1. Mai 1935 (Mittwoch)
1. Mai – Feier
Gestern Abend begingen wir feierlich im Geschäft die 1. Mai-Feier und wurden zuletzt fotographiert. Die Sache dauerte ziemlich lange und kam ich erst 1/2 8 heim.
Verabredung mit Karl
Ich hatte mit Karl verabredet, daß er am Dienstag wenn möglich mit dem Rad zu mir kommt um Bücher zum Lesen zu holen, wenn er oft bei Übung oder im „Warte-Dienst“ nichts besseres zu tun hat.
Ich habe schon unten kein Licht im Wohnzimmer gesehen und im Hauseingang kein Rad und so nahm ich an, daß er nicht gekommen ist.
Daher war meine Verwunderung groß, als ich im Gang seine Mütze mit dem Koppel hängen sah.
Mama erzählte mir rasch in der Küche, daß er schon vor ihr kurz vor 7h gekommen sei, also von Großmama, die nichts wußte, empfangen wurde.
Großmama saß also mit Karl in dem dämmrigen Zimmer als ich kam, anscheinend sich gut unterhaltend.
Die Reichsdirektion
Ich hatte Karl viel zu erzählen, vor allen dingen hatte ich in der Frühe einen Brief von der Reichsdirektion erhalten mit dem Vermerk „Eilt“, d.h. mich umgehend vorzustellen.
Karl hat Humor
Wir mußten sehr lachen über seine gelungene Art beim Lesen des Schreibens, in dem es heißt: „Die ersten drei Wochen keine Bezüge“ und er ergänzte: „Und dann nur noch Abzüge!“
Er hat eine humorvolle Art über irgendwelche Klippen im Gespräch hinwegzukommen und er hat Mama und auch Großmama einen guten Eindruck gemacht, nur ist das große Fragezeichen, daß er laut leiser Anfrage Großmamas beim „Braunen“ bleiben will und Großmama hat Angst, daß ich mich 12 Jahre an „den“ hinhänge etc.

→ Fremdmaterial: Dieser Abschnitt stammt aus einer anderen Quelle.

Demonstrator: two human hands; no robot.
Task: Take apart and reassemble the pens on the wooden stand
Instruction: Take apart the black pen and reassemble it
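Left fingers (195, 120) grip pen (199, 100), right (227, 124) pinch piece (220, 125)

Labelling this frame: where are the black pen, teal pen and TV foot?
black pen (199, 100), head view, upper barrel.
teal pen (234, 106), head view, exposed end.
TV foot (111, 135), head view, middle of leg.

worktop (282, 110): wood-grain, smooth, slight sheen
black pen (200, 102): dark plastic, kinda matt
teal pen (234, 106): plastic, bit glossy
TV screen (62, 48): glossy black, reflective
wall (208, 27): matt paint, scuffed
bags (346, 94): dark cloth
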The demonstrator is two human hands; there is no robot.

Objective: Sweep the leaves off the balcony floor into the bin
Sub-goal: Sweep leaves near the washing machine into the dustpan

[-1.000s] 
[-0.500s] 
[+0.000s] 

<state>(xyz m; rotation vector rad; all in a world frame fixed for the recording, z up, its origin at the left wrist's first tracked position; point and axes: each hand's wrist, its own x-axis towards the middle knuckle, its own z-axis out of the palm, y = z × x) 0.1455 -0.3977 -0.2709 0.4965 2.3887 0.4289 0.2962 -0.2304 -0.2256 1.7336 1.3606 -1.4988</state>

Ich aber warte auf eine günstige Fügung Gottes, habe ihn eben in Ehren lieb und ich brauche eben ein Herz, das mich ganz versteht, wenn wir auch noch nicht heiraten können.
Maitanz
Heute Abend habe ich mich mit Anni Reitz zum Maitanz verabredet und will ich mir sie mit ihrer Mutter warmhalten, da letztere schon lange Jahre bei der Verwaltung der Reichswehr tätig ist und sie eventuell einmal für Karl von Nutzen sein kann.
Maria Moser
Am Sonntag als Karl und die Steffi bei mir waren kam unerwartet die Tante von Maria Moser, denn Marie hat schon längere Zeit in München ein Zimmer und hat mich zwecks eines Pumpernickels ganz erbärmlich angelogen, von einer Fahrt nach Amsterdam etc.
Mama hat eben eine edle Seele und ist ihr trotz allem behilflich eine gute Stellung zu finden und ist das auch mir eine Erleichterung zu wißen, daß sie durch uns nochmal eine Chance hat, ein neues geregeltes Leben anzufangen und ich brauche mich nicht mehr in der Schuld ihrer Eltern zu fühlen für die schönen Tage, die ich in Starnberg verlebt habe.
Anmerkungen
Reichsdirektion
1935 sind die Deutsche Reichspost als auch die Deutsche Reichsbahn als riesige Staatsmonopole organisiert.
Der Begriff „Reichsdirektion“ kann auf beide Organisationen zutreffen.
Das Fernmeldewesen war eine kritische Infrastruktur. Wenn eine Telefonistin (egal ob fest angestellt oder als „außerplanmäßige“ Kraft) den Befehl erhielt, sich unverzüglich zu melden, handelte es sich oft um eine Sofort-Einberufung zur Besetzung einer kriegswichtigen oder strategischen Dienststelle
Üblicherweise wurden 1935 die ersten Wochen einer Neuanstellung als unbezahlte Probe- oder Anlernzeit deklariert.
Es wurde lediglich für Kost und Logis gesorgt . Erst mit der endgültigen Übernahme in den regulären Dienst nach drei Wochen setzte die Besoldung ein.
Für mich ist es stimmig, dass sie als Telefonistin in München von der „Reichsdirektion“ der Post angeschrieben wurde. Damals war der Rundbau in der Arnulfstraße auch der Hauptsitz der Post.
Bis 1985 war in der „Arnulfpost“ (auch „Postpalast“ genannt) die Paketsortieranlage. Ab 1985 nutzt die Post den Standort als Cafeteria und später wurde der prägnante Rundbau als Veranstaltungsort unter anderem auch für kleine Messen etc. genutzt. Ende 2019 kaufte Google den Postpalast – er wird nun als Google-Standort in München genutzt.